Kakak dari Eliano Reijnders, Tijjani Reijnders, mengalami pekan buruk bersama Manchester City usai kalah 0-1 dari Aston Villa di Premier League. Kekalahan ini tidak hanya mengakhiri rekor tak terkalahkan The Citizens, namun juga menyoroti performa mengecewakan Tijjani yang berpotensi kehilangan tempat di skuad utama Man City.
Diboyong dari AC Milan dengan nilai transfer mencapai £46,5 juta, Tijjani Reijnders diharapkan menjadi alternatif kreatif saat Kevin De Bruyne dan Rodri absen. Namun, pada pertandingan di Villa Park, gelandang keturunan Indonesia tersebut gagal memenuhi ekspektasi. Berdasarkan statistik dari Sofascore, Reijnders tidak memenangkan satu pun duel (0 dari 7), gagal melakukan tekel sukses, dan hanya berhasil melakukan dua kali pemulihan bola.
Performa buruk itu kontras dengan gelandang Aston Villa, Amadou Onana, yang justru tampil dominan dengan dua tekel sukses dan enam kemenangan duel. Analis FootballFanCast menilai, “Reijnders terlihat tak nyaman dan gagal beradaptasi dengan peran sebagai jangkar permainan.” Kondisi ini membuat posisinya di lini tengah Man City mulai terancam.
Tidak hanya Tijjani Reijnders, rekan setimnya Savinho juga mengalami masalah performa.

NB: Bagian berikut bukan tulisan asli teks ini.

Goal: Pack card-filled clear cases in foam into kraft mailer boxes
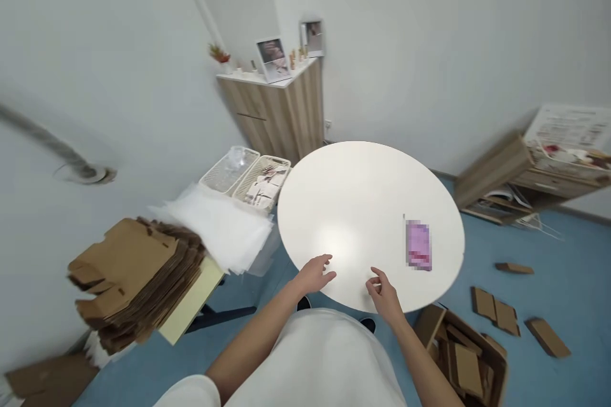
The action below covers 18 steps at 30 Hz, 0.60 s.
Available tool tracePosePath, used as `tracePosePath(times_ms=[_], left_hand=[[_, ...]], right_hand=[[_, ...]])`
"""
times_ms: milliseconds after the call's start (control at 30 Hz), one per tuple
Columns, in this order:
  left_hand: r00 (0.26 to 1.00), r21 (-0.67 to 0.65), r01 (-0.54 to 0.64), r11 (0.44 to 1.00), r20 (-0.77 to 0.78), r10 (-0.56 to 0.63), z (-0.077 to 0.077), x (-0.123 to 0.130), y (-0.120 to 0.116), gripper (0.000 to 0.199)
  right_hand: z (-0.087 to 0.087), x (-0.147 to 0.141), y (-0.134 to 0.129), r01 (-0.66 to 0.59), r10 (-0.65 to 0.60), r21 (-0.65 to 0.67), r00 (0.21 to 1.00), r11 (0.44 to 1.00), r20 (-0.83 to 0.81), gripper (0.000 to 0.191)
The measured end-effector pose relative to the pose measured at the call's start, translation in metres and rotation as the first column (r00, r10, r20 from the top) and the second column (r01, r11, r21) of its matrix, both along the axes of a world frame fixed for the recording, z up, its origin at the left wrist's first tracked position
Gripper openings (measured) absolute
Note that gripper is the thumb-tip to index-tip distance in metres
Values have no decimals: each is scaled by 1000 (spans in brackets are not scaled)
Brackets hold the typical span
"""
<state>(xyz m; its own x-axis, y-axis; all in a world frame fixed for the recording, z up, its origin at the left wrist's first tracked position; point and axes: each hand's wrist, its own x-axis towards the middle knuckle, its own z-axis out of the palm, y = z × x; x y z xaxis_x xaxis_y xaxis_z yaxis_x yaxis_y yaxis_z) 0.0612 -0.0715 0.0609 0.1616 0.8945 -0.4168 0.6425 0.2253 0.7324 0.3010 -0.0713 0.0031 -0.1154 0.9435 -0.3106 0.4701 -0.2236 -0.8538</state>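
Note:
Over the near edge of the round white table [358, 197] are both my hands, some way apart. My left hand [316, 273] has its fingers apart and holds nothing. My right hand [383, 292] is loosely curled, thumb and fingers apart, with nothing between them. A pinkish-purple item [419, 245], pixelated so its details are hidden, lies on the table's right side, beyond my right hand. Neither hand touches it. A tiny dark object [403, 215] is just behind that item.
Left of the table are stacked flat cardboard pieces [138, 267], white sheets [217, 219] and two white baskets [230, 170] [262, 184]. An open carton [429, 321] holding brown boxes stands at lower right, with more boxes [494, 310] on the floor. Cabinets stand behind.

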Motion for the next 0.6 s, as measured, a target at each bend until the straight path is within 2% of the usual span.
tracePosePath(times_ms=[167,300,433,600], left_hand=[[991,-38,-131,991,23,132,3,-78,-21,56],[973,-31,-213,976,83,215,3,-122,-36,54],[943,-43,-318,947,88,320,-5,-146,-40,54],[904,27,-424,905,75,421,-7,-157,-32,50]], right_hand=[[8,-78,15,-35,35,17,999,999,37,55],[16,-129,22,-103,102,11,994,995,42,54],[23,-163,28,-249,249,9,968,969,13,47],[30,-185,48,-433,431,-16,901,901,-56,34]])
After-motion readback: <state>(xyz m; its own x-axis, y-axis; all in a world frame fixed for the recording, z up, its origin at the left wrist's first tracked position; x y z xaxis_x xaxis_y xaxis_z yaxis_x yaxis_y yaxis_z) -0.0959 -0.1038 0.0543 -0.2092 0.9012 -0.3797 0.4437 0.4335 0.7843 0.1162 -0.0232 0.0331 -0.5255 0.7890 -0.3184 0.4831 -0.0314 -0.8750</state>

Dalam 84 menit bermain, Savinho melakukan kesalahan dengan kehilangan bola hingga 18 kali, hanya berhasil satu dribel sukses dari empat percobaan, serta gagal menyelesaikan satu pun umpan silang yang akurat (0/5). Dari 31 umpan yang dilepaskan, hanya 71% yang tepat sasaran dan akurasi umpan di area lawan bahkan lebih rendah, hanya 54%.
Jurnalis Manchester Evening News, Simon Bajkowski, memberikan nilai 5 dari 10 untuk penampilan Savinho, menilai bahwa pemain tersebut sangat lemah dalam membantu serangan dan gagal membuka pertahanan disiplin Aston Villa.
Kekalahan ini memberikan tantangan besar bagi pelatih Pep Guardiola menjelang laga berikutnya melawan AFC Bournemouth. Baik Tijjani Reijnders maupun Savinho disebut-sebut berisiko dicoret dari susunan pemain inti dalam upaya memulihkan performa tim.
Analis Kelan Sarson mengemukakan, “Guardiola harus segera mengambil keputusan berani. Jika City ingin kembali ke jalur kemenangan, mereka tak bisa terus mengandalkan pemain yang tampil di bawah standar.” Keputusan taktis dan strategi rotasi pemain diprediksi akan menjadi kunci agar Man City dapat kembali bersaing maksimal di Premier League.
Performa negatif Tijjani Reijnders menegaskan betapa sulitnya pemain muda menyesuaikan diri di level tinggi seperti Manchester City. Kecepatan adaptasi dan konsistensi permainan menjadi faktor penting yang harus segera diperbaiki agar ia tidak kehilangan tempat di satu dari tim papan atas Liga Inggris.
Sebagai tambahan, situasi ini mengingatkan pada tekanan besar yang dihadapi pemain muda ketika pindah ke klub elite dengan ekspektasi tinggi. Manajemen klub bersama pelatih dituntut untuk memberikan dukungan dan pengembangan optimal agar potensi pemain seperti Tijjani Reijnders dapat berkembang sesuai harapan suporter dan penggemar.